REPUBLIKA.CO.ID, YOGYAKARTA -- Tim Advokasi Kemanusiaan keluarga terduga teroris Siyono dari PP Muhammadiyah berharap adanya jaminan dari kepolisian bagi keluarga Siyono agar tidak mendapatkan tekanan/intimidasi dari pihak manapun. Hal itu diminta selama penyelesaian kasus yang melibatkan Densus 88.
"Biarkan mereka (keluarga Siyono) tenang, biarkan ini menjadi masalah hukum untuk kita selesaikan bersama," kata Ketua Tim Advokasi Kemanusiaan keluarga terduga teroris Siyono, Trisno Raharjo di Kantor Pusat Studi Hak Asasi Manusia (Pusham) Universitas Islam Indonesia (UII) Yogyakarta, Rabu (13/4).

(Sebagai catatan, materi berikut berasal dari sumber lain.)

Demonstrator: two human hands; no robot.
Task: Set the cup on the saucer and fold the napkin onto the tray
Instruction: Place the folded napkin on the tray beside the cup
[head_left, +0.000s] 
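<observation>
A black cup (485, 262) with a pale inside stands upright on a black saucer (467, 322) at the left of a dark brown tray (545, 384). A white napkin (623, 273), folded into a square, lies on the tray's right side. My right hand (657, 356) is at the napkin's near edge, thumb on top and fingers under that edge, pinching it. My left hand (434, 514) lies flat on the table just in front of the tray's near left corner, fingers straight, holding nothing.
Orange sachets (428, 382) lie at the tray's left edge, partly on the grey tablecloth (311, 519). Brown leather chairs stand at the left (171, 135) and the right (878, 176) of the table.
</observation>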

Menurut dia, pemberian bungkusan uang Rp100 juta dari lima perempuan yang diduga anggota kepolisian dari Densus 88 kepada keluarga Siyono juga memiliki indikasi bentuk tekanan. "Sebab keluarga Siyono juga berkali-kali diminta menandatangani pernyataan bahwa kasus Siyono sudah selesai," kata Trisno yang juga Dekan Fakultas Hukum Universitas Muhammadiyah Yogyakarta (UMY) itu.

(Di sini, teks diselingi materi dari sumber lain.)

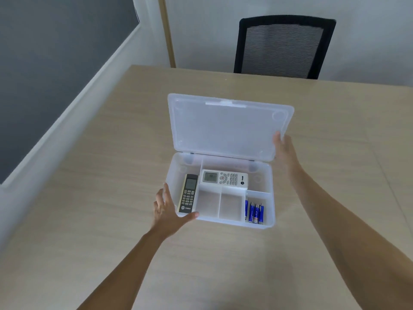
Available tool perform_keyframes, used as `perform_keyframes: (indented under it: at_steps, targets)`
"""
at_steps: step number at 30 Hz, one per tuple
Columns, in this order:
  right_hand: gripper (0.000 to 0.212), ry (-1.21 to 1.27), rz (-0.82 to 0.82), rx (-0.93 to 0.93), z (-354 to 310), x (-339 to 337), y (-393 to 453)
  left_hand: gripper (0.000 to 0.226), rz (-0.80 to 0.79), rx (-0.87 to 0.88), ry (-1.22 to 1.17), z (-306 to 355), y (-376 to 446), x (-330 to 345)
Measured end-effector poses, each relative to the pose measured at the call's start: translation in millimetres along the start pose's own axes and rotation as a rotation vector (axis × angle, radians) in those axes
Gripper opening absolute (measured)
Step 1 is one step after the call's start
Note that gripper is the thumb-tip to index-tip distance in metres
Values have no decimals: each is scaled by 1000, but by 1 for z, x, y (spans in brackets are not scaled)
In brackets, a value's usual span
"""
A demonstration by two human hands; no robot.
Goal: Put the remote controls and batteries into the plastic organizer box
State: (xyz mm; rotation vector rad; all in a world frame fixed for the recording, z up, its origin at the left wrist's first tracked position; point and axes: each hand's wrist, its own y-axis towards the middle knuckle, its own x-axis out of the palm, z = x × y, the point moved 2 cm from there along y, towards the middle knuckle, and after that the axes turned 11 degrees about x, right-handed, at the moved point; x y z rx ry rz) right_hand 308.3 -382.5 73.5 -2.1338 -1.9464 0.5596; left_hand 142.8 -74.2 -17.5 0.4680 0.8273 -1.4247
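A clear plastic organizer box sits open on the wooden table, its lid raised at the back. A black remote lies in the left compartment. In the rear compartment lies a white remote. Several blue batteries rest in the front right compartment; the two middle front compartments hold nothing. My left hand grips the box's front left corner, thumb along the front rim. My right hand touches the lid's right edge, fingers partly behind the plastic.
The box stands near the middle of the light wooden table. A black mesh office chair is pushed in at the far edge. A grey wall panel with white trim runs along the left.
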Motion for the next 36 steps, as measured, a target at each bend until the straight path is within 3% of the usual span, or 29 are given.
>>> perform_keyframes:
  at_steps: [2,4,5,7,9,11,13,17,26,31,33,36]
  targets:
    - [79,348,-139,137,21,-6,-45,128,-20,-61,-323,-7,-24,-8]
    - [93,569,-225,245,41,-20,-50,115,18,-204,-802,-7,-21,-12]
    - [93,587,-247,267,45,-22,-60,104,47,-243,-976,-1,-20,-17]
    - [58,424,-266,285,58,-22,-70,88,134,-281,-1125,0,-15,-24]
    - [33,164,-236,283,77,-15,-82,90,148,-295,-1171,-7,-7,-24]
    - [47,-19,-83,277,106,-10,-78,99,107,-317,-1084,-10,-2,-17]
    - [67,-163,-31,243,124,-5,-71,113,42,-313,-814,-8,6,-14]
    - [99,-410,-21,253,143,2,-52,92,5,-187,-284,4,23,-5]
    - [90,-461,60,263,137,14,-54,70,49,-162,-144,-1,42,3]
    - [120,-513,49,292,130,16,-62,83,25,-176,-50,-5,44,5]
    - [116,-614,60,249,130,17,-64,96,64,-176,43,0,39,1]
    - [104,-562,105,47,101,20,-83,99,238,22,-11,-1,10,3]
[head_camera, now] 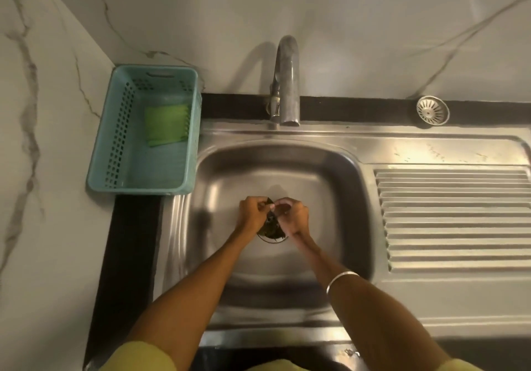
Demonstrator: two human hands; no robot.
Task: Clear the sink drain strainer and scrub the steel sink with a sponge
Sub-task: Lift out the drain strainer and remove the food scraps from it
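While both hands' fingers pinch, drain debris directly beneath

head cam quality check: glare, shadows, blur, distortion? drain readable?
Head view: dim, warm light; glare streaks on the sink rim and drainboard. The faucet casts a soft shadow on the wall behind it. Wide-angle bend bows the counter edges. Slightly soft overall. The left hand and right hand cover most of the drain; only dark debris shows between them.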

Selain itu, menurut Trisno, bentuk intimidasi juga terjadi saat ayah Siyono, Mardiyo menghadiri pemanggilan Propam Mabes Polri tertanggal 16 Maret 2016. Dalam pemanggilan itu, jelas Trisno Mardiyo sempat diminta menjelaskan mengenai pihak yang meminta penyelenggaraan autopsi dilakukan terhadap jasad Siyono.
"Ini adalah bentuk teror yang membuat keluarga ini semakin tidak nyaman," kata dia.

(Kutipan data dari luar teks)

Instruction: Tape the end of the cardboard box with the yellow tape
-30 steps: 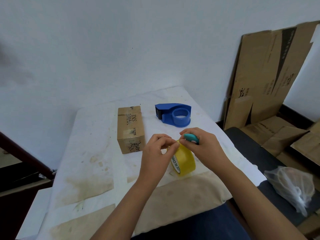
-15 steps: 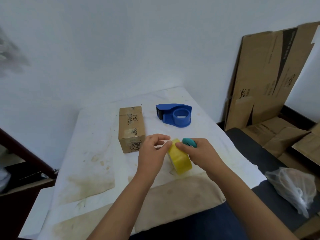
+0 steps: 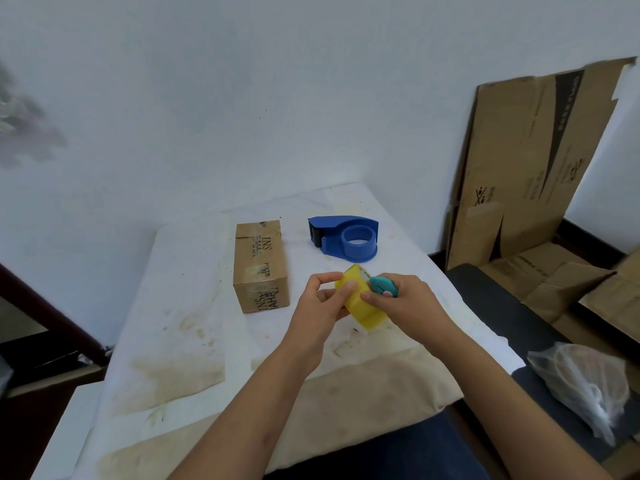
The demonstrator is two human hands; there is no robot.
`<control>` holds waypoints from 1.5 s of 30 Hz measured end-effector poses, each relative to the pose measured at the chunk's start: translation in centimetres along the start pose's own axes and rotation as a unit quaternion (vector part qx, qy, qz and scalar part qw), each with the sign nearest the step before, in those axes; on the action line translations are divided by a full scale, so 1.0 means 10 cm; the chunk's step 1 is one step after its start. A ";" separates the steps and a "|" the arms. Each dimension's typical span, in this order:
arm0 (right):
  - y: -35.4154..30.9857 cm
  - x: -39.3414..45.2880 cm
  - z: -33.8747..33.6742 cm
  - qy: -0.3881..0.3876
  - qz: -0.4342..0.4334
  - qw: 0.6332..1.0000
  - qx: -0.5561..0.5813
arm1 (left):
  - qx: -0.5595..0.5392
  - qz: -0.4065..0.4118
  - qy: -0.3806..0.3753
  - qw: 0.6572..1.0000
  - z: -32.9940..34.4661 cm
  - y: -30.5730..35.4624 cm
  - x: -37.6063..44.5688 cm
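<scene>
Yellow tape (image 3: 363,304) gripped between both hands (image 3: 320,299), cardboard box (image 3: 260,265) just left, untouched.

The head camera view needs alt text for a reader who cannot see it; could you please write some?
Two bare hands hold a yellow tape roll above a stained white table; the left hand fingers its rim, and the right hand also holds a small teal cutter. Behind sit a cardboard box and an empty blue tape dispenser.
</scene>
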State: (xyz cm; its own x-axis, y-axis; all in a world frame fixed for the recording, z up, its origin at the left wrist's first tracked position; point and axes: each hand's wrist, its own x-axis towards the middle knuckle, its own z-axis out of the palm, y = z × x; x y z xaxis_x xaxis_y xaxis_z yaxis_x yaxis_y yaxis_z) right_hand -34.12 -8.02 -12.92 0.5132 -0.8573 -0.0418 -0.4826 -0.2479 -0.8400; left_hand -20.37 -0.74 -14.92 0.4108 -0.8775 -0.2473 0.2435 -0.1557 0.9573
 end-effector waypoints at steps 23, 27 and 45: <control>0.36 0.05 -0.10 -0.009 0.006 0.970 -0.242 | 0.222 0.012 0.004 0.975 -0.01 0.04 0.30; 0.20 0.13 -0.24 0.097 -0.024 0.989 -0.107 | 0.213 0.001 0.044 0.976 -0.13 0.11 0.30; 0.14 0.54 -0.15 0.128 -0.040 0.980 -0.146 | 0.223 -0.006 0.063 0.973 -0.32 0.25 0.15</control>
State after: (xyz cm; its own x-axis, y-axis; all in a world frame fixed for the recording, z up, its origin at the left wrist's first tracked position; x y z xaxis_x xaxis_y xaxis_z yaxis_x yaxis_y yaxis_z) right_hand -33.13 -13.74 -13.53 0.3816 -0.9054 0.1861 -0.6490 -0.4058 -0.6435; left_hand -16.32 -0.93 -13.37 0.5218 -0.8161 -0.2485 -0.1451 -0.3719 0.9168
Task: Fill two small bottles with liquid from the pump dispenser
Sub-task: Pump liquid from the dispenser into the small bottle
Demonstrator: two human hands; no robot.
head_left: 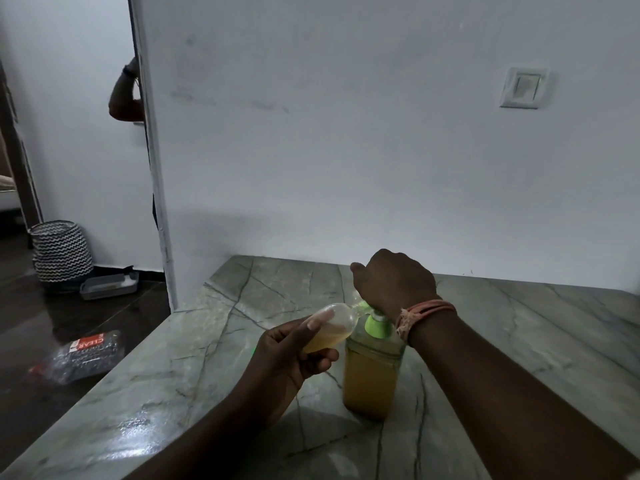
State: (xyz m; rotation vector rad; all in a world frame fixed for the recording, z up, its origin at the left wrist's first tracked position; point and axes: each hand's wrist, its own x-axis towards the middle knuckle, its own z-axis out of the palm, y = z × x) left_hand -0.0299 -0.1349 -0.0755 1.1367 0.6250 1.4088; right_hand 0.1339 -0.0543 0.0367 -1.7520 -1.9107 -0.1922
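We're holding small bottle (329,332) tilted in left hand (287,355) at the spout; right hand (393,284) pressing pump dispenser (372,368), fingers probably curled over it.

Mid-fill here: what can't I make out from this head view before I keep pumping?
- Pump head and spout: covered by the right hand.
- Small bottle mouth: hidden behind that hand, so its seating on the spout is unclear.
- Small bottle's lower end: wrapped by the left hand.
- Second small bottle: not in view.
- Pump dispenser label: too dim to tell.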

Menurut dia upaya intimidasi justru membuat penyelesaian kasus tidak kunjung selesai, sebaliknya justru hanya membuat keluarga Siyono semakin merasa dibelit banyak persoalan mengenai kasus itu. "Kemarin bahkan keluarga sempat kembali diberikan bungkusan namun kali ini isinya makanan," kata dia.
Menurut Trisno, penyelesaian kasus itu seyogianya dapat diselesaikan dengan semangat memperbaiki tubuh Polri, serta penegakan hukum di Indonesia. "Ini untuk kebaikan bersama untuk Polri serta untuk penegakan hukum di Indonesia," kata dia.